On 3 Nov, 2001,  my mom and I were privileged to interview Sylvia in her home in Tucson.   It was clear that she still missed her husband, who had passed away just a year before, very much,   but when she began to speak about her wonderful family, growing up on the farm,  and flying, she just sparkled, and her kindness and sweet spirit filled the room.

When the interview was winding up, my mom asked her if there was anything she might want to say to those in future generations-- to inspire them--or to her grandchildren or great grandchildren. Sylvia said, " Believe in yourself!    Try to do  what you think you want to do-- and you can do it-- you've got it in you to do it."

Finally, I asked her one last question:
"Do you have a favorite word?"
Sylvia's answer:   "WASP."

v/r written and posted by nancy parrish

From the official obituary :
"The Minnesota farm girl heritage that made her a good WASP imbued her values into to her surviving children, Robert and Sharon and her granddaughter, Emiley. A Tucson resident for more than 50 years, Sylvia was active for most of that time in the Casas Adobes Congregational Church.

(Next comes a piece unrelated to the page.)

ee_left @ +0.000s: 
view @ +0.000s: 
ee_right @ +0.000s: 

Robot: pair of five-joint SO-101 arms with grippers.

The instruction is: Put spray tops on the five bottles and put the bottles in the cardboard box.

She made many friends there and at the Fountains, as well. She was active in PEO and American Business Women's Association for many years. As she grew older, life became more difficult. Sylvia was ready to join Harry, her husband and we are saddened that she is gone. We are happy to have been a part of and shared in her remarkable life"

In lieu of flowers, please make donations to Planned Parenthood, The Alzheimer's Foundation or Southern Arizona Association for the Visually Impaired in her name.